___ Data

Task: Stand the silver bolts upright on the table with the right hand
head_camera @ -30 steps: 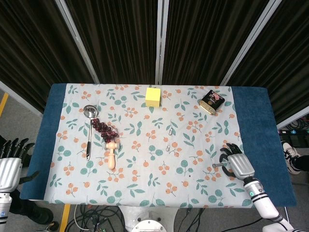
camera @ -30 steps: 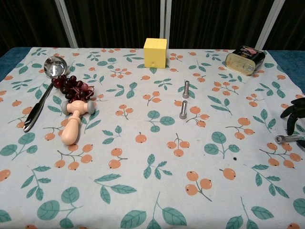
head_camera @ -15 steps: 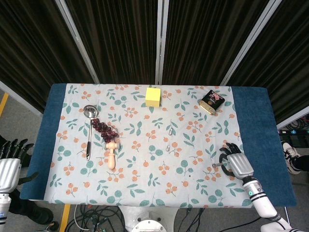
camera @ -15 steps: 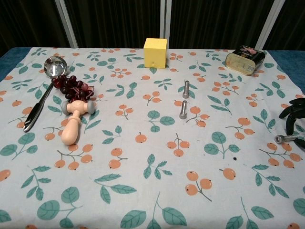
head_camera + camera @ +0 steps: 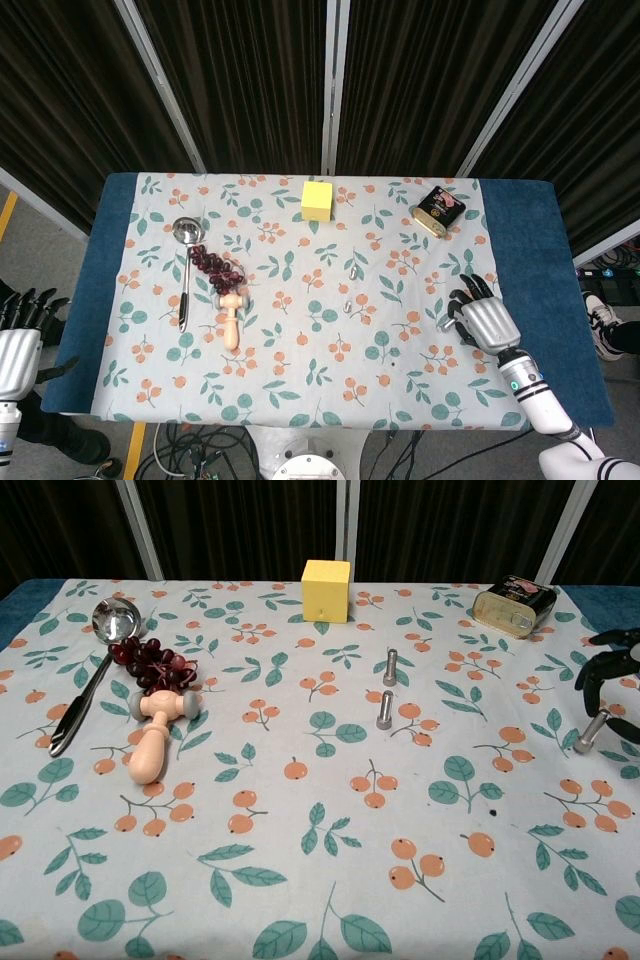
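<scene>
Third silver bolt (image 5: pixel 592 731): at the right edge of the floral tablecloth (image 5: pixel 300 880), held tilted in the right hand (image 5: pixel 487 323), head end low and toward table centre. In the chest view the grip looks like a pinch near the shank's far end, with the dark fingers (image 5: pixel 600 660) spread above it; exact contact points cannot be made out. The head view shows only a small silver tip poking out at the hand's left side.

Two more silver bolts stand upright mid-table: far one (image 5: pixel 390 667), near one (image 5: pixel 385 710), close together, well apart from the held one. So two done, one in progress, by my reading.

Left hand (image 5: pixel 18 345): off the table's left edge, fingers apart, holding nothing.

Risks:
- Bolt is off vertical. Released at this angle it would likely topple and roll, possibly off the nearby right edge.
- Cloth is soft, so a narrow base may rock on it.
- Grip seems slight; the bolt could slip or pivot while being reoriented.

Change vs. one second ago: bolt then lay roughly horizontal and lower at the right edge of the chest view, hand just above it. Now it is lifted and tipped toward upright, with the hand shifted up and away from the table's near edge. Yellow block (image 5: pixel 326 590), tin (image 5: pixel 514 605), ladle (image 5: pixel 88 670), grapes (image 5: pixel 152 663) and wooden massager (image 5: pixel 155 734) unchanged.
</scene>
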You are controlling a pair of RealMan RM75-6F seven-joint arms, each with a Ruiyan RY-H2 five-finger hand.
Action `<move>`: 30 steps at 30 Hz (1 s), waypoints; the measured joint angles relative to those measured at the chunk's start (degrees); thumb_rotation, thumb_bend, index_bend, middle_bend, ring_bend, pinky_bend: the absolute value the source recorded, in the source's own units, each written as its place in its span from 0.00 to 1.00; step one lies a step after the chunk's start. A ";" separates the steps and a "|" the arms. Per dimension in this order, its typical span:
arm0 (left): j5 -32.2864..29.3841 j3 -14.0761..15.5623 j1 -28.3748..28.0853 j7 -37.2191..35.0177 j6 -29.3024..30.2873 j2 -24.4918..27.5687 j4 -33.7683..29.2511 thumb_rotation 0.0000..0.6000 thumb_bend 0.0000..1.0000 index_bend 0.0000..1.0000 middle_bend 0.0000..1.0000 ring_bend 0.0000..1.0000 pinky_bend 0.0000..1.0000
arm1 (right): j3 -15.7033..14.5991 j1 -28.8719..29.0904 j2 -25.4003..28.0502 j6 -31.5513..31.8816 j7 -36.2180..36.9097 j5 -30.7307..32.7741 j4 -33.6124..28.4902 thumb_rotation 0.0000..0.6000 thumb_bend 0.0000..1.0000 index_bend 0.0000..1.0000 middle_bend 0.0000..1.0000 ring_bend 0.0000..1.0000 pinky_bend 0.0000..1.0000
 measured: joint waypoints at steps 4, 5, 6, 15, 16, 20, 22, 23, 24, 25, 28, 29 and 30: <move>-0.12 0.14 0.33 -0.27 0.20 -0.05 0.16 1.00 0.00 0.19 0.10 0.01 0.00 | 1.70 3.42 2.34 -3.77 -5.81 0.52 -2.92 1.00 0.47 0.61 0.29 0.00 0.00; -0.12 0.18 0.40 -0.32 0.25 -0.05 0.16 1.00 0.00 0.19 0.10 0.01 0.00 | 2.30 4.57 2.81 -5.13 -7.59 0.91 -3.57 1.00 0.47 0.61 0.29 0.00 0.00; -0.10 0.21 0.46 -0.36 0.31 -0.05 0.13 1.00 0.00 0.19 0.10 0.01 0.00 | 2.76 5.44 3.06 -6.19 -8.86 1.29 -3.93 1.00 0.47 0.61 0.29 0.00 0.00; -0.32 0.29 0.67 -0.35 0.17 0.16 -0.11 1.00 0.00 0.18 0.10 0.01 0.00 | 5.46 11.16 1.00 -12.70 -14.10 5.69 -2.58 1.00 0.47 0.61 0.29 0.00 0.00; -0.29 0.28 0.63 -0.29 0.11 0.18 -0.16 1.00 0.00 0.18 0.10 0.01 0.00 | 5.46 11.37 0.55 -12.89 -14.25 5.77 -2.11 1.00 0.47 0.61 0.29 0.00 0.00; -0.31 0.24 0.50 -0.18 -0.13 0.17 -0.23 1.00 0.00 0.18 0.10 0.01 0.00 | 5.34 12.22 -1.74 -13.06 -14.53 5.79 0.43 1.00 0.47 0.61 0.29 0.00 0.00; -0.38 0.21 0.45 -0.15 -0.27 0.21 -0.22 1.00 0.00 0.18 0.10 0.01 0.00 | 5.23 12.48 -2.76 -12.88 -14.39 5.67 1.59 1.00 0.47 0.61 0.28 0.00 0.00; -0.39 0.20 0.45 -0.19 -0.27 0.23 -0.23 1.00 0.00 0.18 0.10 0.01 0.00 | 5.15 12.64 -3.41 -12.71 -14.13 5.57 2.27 1.00 0.47 0.60 0.28 0.00 0.00; -0.42 0.18 0.46 -0.21 -0.26 0.24 -0.23 1.00 0.00 0.18 0.10 0.01 0.00 | 5.08 12.75 -3.83 -12.54 -13.85 5.47 2.69 1.00 0.47 0.60 0.28 0.00 0.00; -0.44 0.17 0.46 -0.22 -0.28 0.24 -0.21 1.00 0.00 0.18 0.10 0.01 0.00 | 5.00 12.86 -4.17 -12.32 -13.58 5.33 3.01 1.00 0.47 0.60 0.28 0.00 0.00; -0.39 0.18 0.43 -0.18 -0.34 0.21 -0.20 1.00 0.00 0.18 0.10 0.01 0.00 | 4.74 13.05 -4.91 -11.49 -13.05 4.80 3.75 1.00 0.47 0.59 0.27 0.00 0.00; -0.39 0.18 0.41 -0.16 -0.38 0.20 -0.21 1.00 0.00 0.18 0.10 0.01 0.00 | 4.67 13.12 -5.23 -11.25 -12.81 4.68 3.99 1.00 0.47 0.59 0.27 0.00 0.00; -0.36 0.18 0.41 -0.17 -0.38 0.20 -0.22 1.00 0.00 0.18 0.10 0.01 0.00 | 4.61 13.18 -5.45 -11.18 -12.66 4.64 4.17 1.00 0.47 0.59 0.27 0.00 0.00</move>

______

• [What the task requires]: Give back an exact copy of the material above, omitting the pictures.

• [Response below]:
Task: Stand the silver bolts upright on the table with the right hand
head_camera @ -30 steps: 
camera @ -30 steps: 
head_camera @ -15 steps: 
camera @ -15 steps: 
head_camera + camera @ +0 steps: 
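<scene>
Third silver bolt (image 5: pixel 592 731): at the right edge of the floral tablecloth (image 5: pixel 300 880), held tilted in the right hand (image 5: pixel 487 323), head end low and toward table centre. In the chest view the grip looks like a pinch near the shank's far end, with the dark fingers (image 5: pixel 600 660) spread above it; exact contact points cannot be made out. The head view shows only a small silver tip poking out at the hand's left side.

Two more silver bolts stand upright mid-table: far one (image 5: pixel 390 667), near one (image 5: pixel 385 710), close together, well apart from the held one. So two done, one in progress, by my reading.

Left hand (image 5: pixel 18 345): off the table's left edge, fingers apart, holding nothing.

Risks:
- Bolt is off vertical. Released at this angle it would likely topple and roll, possibly off the nearby right edge.
- Cloth is soft, so a narrow base may rock on it.
- Grip seems slight; the bolt could slip or pivot while being reoriented.

Change vs. one second ago: bolt then lay roughly horizontal and lower at the right edge of the chest view, hand just above it. Now it is lifted and tipped toward upright, with the hand shifted up and away from the table's near edge. Yellow block (image 5: pixel 326 590), tin (image 5: pixel 514 605), ladle (image 5: pixel 88 670), grapes (image 5: pixel 152 663) and wooden massager (image 5: pixel 155 734) unchanged.
</scene>
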You are controlling a pair of RealMan RM75-6F seven-joint arms, each with a Ruiyan RY-H2 five-finger hand.
Action `<move>`: 30 steps at 30 Hz (1 s), waypoints; the measured joint angles relative to those measured at the chunk's start (degrees); thumb_rotation, thumb_bend, index_bend, middle_bend, ring_bend, pinky_bend: the absolute value the source recorded, in the source's own units, each written as its place in its span from 0.00 to 1.00; step one lies a step after the chunk's start. A ";" separates the steps and a "|" the arms. Per dimension in this order, its typical span:
arm0 (left): j5 -32.2864..29.3841 j3 -14.0761..15.5623 j1 -28.3748..28.0853 j7 -37.2191..35.0177 j6 -29.3024..30.2873 j2 -24.4918..27.5687 j4 -33.7683..29.2511 thumb_rotation 0.0000..0.6000 thumb_bend 0.0000..1.0000 index_bend 0.0000..1.0000 middle_bend 0.0000..1.0000 ring_bend 0.0000..1.0000 pinky_bend 0.0000..1.0000
arm1 (right): j3 -15.7033..14.5991 j1 -28.8719..29.0904 j2 -25.4003..28.0502 j6 -31.5513..31.8816 j7 -36.2180..36.9097 j5 -30.7307..32.7741 j4 -33.6124..28.4902 thumb_rotation 0.0000..0.6000 thumb_bend 0.0000..1.0000 index_bend 0.0000..1.0000 middle_bend 0.0000..1.0000 ring_bend 0.0000..1.0000 pinky_bend 0.0000..1.0000
 measured: joint waypoints at steps 4, 5, 6, 15, 16, 20, 22, 23, 24, 25, 28, 29 and 30: <move>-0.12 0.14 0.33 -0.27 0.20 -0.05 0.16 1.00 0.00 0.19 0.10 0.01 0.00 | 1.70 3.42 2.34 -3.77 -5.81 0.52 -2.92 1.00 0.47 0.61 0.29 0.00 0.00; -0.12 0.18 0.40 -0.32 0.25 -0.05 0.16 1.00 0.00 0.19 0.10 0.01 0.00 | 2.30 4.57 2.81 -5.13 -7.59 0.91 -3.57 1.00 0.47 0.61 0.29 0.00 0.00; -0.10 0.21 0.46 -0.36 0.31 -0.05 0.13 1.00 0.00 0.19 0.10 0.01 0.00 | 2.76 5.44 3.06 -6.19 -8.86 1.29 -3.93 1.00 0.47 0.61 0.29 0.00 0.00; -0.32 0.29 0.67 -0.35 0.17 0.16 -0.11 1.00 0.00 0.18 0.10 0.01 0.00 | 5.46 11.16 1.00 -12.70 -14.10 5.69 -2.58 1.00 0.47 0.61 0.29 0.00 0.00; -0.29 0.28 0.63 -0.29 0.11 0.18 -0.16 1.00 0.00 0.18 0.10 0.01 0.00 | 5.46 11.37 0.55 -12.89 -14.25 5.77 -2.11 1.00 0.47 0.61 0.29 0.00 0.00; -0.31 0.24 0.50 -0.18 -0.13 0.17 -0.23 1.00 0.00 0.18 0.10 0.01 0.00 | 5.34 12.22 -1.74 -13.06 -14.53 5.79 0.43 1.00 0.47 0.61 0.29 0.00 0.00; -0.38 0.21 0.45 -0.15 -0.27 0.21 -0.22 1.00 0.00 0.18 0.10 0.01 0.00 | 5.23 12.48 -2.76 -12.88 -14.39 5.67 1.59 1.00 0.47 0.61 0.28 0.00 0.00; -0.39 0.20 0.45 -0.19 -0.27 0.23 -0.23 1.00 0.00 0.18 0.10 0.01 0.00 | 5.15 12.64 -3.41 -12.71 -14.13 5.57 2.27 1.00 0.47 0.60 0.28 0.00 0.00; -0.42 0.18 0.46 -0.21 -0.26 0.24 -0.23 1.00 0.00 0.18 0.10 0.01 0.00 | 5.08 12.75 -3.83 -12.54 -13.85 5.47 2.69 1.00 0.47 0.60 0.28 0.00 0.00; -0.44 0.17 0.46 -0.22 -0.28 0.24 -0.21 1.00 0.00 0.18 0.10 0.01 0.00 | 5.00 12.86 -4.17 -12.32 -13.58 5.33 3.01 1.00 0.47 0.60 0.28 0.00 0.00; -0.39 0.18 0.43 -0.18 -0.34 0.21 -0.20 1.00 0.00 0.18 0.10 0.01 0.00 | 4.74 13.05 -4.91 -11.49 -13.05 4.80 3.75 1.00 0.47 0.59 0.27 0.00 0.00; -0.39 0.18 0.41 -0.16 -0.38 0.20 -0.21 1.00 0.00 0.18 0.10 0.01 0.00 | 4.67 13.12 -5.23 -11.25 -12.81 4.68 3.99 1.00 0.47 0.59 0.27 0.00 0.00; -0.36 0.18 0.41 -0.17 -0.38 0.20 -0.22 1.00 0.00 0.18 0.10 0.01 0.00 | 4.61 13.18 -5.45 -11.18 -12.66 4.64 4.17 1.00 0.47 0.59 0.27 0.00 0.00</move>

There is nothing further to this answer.